/tuna

Tuna: A Chunk-based Lightweight AutoTuna

Primary LanguageCMozilla Public License 2.0MPL-2.0

Tuna

A Chunk-based Lightweight AutoTuna BuildStatus

Ever run into a problem where you can code multiple correct solutions but lack a robust way to choose the best among them?

Maybe your inputs are small enough that asymptotic complexity isn't the whole story. Maybe you lack the time to choose based on careful performance observations. Maybe you lack the details to concoct a representative use case for tuning purposes. Or maybe you want to do a little future-proofing just in case the requirements change...

Tuna is for you. Tuna provides lightweight automatic tuning over semantically-indistinguishable chunks of code. It works by misusing the ideas behind A/B testing in a straightforward manner that definitely won't pass peer review.

Hypothetically, say you want to sort many small lists. Let's autotune over three candidate O(n ln n) sorting algorithms with Tuna:

#include <tuna.h>

void smallsort(int a[], int n) {
    static tuna_site  si;
    static tuna_chunk ks[3];
    tuna_stack st;
    switch (tuna_pre(&si, &st, ks, tuna_countof(ks))) {
        default: sort_insertion(a, n); break;
        case 1:  sort_qsort    (a, n); break;
        case 2:  sort_heap     (a, n); break;
    }
    tuna_post(&st, ks);
}

We just wrapped sort_insertion(), sort_qsort() and sort_heap() so that the chunk of logic selected on any invocation of smallsort() is dynamically modified based on the observed performance thus far. Nothing more is required.

Generally, each call site autotuned by Tuna has a long-lived tuna_site and a contiguous array of tuna_chunk instances, one per chunk under consideration. Here, static storage is used to ensure both are zero-initialized and that they persist across calls. Additionally, a tuna_stack shuttles stack-oriented, one-time information from tuna_pre() to tuna_post(). Sensible algorithmic defaults are chosen, but some runtime-selection of behavior can be had. For details, look in tuna.h for the TUNA_ALGO and TUNA_SEED environment variables.

This smallsort example is included with Tuna. Let's run 1000 sorts on integer lists with 150 elements:

$ ./examples/smallsort 1000 150
niter=1000, nelem=150, memory=160 bytes
TUNA$ smallsort welch1
TUNA> smallsort insertion           961     2.50007e-05 +/-     2.57965e-06
TUNA> smallsort qsort(3)              5     3.58456e-05 +/-     6.24654e-06
TUNA> smallsort heap                 34     2.77568e-05 +/-     1.71520e-06

The first, second, and third numeric columns are the sample count, mean, and standard deviation observed for each chunk, respectively.
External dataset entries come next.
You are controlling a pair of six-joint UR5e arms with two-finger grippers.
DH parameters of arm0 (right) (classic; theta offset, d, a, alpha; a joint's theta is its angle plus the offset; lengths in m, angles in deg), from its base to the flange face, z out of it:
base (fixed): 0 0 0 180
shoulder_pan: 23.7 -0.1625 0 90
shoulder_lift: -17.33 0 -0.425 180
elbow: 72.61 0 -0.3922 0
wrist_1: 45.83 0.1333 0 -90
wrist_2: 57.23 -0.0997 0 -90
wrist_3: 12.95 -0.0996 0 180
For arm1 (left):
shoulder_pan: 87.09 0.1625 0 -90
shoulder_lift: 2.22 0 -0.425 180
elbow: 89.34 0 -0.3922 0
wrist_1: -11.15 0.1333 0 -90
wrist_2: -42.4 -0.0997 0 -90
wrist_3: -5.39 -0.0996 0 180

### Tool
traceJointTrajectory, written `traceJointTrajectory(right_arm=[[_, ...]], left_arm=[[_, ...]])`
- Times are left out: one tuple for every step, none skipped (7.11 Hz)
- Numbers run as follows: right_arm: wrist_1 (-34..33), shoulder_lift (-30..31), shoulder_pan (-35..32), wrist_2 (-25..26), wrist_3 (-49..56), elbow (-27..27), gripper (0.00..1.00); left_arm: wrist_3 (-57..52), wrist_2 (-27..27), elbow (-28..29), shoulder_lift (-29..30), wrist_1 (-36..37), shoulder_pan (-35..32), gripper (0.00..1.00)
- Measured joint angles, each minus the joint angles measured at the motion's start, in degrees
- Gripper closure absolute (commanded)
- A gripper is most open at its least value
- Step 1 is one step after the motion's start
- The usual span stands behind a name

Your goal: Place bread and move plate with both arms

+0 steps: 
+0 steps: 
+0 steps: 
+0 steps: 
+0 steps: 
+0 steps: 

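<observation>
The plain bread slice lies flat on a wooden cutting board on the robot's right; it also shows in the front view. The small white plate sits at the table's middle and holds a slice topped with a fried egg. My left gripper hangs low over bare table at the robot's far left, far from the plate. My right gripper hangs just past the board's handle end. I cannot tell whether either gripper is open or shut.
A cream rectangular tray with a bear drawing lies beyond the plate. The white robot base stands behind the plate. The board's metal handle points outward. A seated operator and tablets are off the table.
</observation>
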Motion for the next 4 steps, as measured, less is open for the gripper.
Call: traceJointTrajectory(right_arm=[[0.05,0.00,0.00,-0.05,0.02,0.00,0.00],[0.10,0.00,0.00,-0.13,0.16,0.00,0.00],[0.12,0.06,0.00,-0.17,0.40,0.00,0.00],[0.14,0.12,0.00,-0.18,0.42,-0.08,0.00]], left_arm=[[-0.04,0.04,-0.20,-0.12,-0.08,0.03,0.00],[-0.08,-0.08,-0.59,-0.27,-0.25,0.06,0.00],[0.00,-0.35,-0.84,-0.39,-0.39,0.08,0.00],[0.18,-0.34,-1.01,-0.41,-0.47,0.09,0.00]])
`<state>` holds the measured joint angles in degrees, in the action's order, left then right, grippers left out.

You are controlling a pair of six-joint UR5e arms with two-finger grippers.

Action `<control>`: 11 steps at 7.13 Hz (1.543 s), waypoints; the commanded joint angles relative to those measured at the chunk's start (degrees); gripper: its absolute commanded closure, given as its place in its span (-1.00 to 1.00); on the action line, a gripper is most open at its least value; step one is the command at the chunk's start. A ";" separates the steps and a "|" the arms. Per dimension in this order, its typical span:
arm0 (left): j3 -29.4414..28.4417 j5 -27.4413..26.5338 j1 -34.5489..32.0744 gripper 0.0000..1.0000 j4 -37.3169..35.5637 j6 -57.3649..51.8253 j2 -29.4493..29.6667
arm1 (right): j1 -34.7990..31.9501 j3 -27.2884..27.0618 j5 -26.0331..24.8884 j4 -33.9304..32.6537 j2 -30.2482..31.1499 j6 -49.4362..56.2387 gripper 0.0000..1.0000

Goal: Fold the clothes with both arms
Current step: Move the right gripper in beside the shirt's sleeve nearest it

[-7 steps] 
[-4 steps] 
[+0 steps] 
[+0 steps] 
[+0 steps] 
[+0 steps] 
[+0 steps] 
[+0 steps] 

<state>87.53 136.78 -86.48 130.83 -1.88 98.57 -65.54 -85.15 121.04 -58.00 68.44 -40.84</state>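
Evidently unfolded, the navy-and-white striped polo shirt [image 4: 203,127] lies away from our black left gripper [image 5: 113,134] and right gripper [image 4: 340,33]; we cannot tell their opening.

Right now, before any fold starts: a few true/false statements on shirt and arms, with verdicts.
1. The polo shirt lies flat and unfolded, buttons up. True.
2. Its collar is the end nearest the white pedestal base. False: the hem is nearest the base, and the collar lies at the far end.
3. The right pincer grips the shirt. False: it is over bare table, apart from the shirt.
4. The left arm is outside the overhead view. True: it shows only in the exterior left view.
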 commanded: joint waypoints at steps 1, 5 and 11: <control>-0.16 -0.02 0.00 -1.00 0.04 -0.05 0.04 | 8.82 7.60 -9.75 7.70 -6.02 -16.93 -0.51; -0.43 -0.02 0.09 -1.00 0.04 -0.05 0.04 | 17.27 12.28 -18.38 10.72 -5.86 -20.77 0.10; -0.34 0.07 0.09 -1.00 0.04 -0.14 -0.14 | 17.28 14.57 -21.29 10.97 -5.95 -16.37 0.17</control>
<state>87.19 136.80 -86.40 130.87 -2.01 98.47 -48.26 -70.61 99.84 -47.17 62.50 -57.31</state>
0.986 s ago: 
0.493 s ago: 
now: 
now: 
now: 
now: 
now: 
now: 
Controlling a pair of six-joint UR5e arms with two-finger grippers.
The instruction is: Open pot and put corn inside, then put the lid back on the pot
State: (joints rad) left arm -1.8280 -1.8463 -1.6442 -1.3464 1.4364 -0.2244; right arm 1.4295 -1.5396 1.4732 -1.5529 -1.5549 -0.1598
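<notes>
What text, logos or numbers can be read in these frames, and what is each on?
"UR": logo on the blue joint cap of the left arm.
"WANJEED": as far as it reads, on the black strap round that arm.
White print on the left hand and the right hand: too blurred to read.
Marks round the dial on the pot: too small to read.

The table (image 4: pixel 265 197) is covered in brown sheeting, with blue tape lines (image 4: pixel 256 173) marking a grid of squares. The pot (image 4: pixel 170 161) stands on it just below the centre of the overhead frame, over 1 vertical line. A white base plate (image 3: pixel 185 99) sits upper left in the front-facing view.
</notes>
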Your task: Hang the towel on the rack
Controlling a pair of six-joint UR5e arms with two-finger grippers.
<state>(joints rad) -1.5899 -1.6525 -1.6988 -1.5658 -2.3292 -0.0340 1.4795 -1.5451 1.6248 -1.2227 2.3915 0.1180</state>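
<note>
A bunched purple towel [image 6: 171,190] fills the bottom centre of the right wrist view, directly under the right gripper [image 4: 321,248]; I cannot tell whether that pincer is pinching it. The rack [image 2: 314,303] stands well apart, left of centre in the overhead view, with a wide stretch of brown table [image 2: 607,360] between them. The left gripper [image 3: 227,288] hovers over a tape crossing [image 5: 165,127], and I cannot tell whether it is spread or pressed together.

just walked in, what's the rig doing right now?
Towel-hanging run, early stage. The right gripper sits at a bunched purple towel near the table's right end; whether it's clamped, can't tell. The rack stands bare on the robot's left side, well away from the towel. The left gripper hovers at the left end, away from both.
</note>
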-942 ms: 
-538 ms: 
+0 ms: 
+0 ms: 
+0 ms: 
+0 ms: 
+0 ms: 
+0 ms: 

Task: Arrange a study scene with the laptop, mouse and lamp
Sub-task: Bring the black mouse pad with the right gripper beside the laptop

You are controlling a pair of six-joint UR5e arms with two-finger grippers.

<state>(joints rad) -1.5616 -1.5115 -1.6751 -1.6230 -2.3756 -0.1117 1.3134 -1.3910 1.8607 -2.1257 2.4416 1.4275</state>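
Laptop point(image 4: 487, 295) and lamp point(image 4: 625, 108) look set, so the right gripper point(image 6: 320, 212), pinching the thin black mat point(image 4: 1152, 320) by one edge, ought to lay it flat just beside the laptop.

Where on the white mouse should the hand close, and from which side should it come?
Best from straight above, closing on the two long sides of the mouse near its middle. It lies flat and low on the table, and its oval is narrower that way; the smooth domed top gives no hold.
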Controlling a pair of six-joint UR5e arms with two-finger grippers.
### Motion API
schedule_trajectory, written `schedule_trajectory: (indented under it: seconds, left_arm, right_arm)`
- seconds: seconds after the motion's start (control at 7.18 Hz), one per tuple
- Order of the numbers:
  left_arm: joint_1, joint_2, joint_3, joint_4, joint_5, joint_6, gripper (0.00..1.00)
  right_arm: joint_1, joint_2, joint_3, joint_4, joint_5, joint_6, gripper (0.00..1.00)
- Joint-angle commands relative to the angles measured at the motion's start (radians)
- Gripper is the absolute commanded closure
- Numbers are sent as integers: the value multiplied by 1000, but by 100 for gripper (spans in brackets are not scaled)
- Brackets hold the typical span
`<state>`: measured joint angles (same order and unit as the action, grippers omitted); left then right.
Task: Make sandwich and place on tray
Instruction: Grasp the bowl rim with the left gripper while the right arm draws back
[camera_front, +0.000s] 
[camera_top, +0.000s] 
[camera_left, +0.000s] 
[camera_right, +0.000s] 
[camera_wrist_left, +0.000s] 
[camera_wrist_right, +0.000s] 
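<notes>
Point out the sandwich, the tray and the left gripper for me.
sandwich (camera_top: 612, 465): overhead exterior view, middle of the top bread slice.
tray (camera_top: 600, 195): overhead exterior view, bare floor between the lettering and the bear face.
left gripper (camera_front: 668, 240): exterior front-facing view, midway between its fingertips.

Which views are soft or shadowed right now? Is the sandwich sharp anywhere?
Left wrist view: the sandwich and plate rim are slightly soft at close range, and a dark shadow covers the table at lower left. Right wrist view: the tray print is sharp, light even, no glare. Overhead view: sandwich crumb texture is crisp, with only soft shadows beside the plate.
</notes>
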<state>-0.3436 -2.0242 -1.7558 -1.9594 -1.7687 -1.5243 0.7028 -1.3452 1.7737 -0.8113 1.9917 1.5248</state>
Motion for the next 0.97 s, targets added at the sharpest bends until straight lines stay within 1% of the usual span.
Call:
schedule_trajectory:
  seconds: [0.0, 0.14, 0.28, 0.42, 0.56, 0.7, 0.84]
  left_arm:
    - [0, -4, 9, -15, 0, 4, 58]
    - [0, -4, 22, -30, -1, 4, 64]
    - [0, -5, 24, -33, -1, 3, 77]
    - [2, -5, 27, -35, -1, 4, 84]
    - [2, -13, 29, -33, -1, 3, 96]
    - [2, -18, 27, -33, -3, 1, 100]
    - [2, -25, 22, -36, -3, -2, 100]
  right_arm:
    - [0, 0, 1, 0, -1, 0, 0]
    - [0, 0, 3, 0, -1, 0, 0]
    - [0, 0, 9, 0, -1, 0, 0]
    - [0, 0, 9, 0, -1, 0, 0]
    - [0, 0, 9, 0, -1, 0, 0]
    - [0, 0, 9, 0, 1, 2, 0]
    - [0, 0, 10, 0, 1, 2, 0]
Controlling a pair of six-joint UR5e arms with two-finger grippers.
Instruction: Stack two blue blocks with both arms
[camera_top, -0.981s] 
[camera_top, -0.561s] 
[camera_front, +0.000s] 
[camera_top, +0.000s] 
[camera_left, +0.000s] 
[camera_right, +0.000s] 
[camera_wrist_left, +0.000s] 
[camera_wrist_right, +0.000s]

Times are given in seconds as measured by CLOCK_PROCESS_CPUTIME_ID. On lists of 150 elements, sort_insertion() is faster and invoked the lion's share of the time we call smallsort(). The other two chunks are called at least five times each. Why five? Tuna omits the three worst outliers from consideration when computing statistics. This forgives one-time hiccups like slow startup times. Two more calls are required to have a sample standard deviation.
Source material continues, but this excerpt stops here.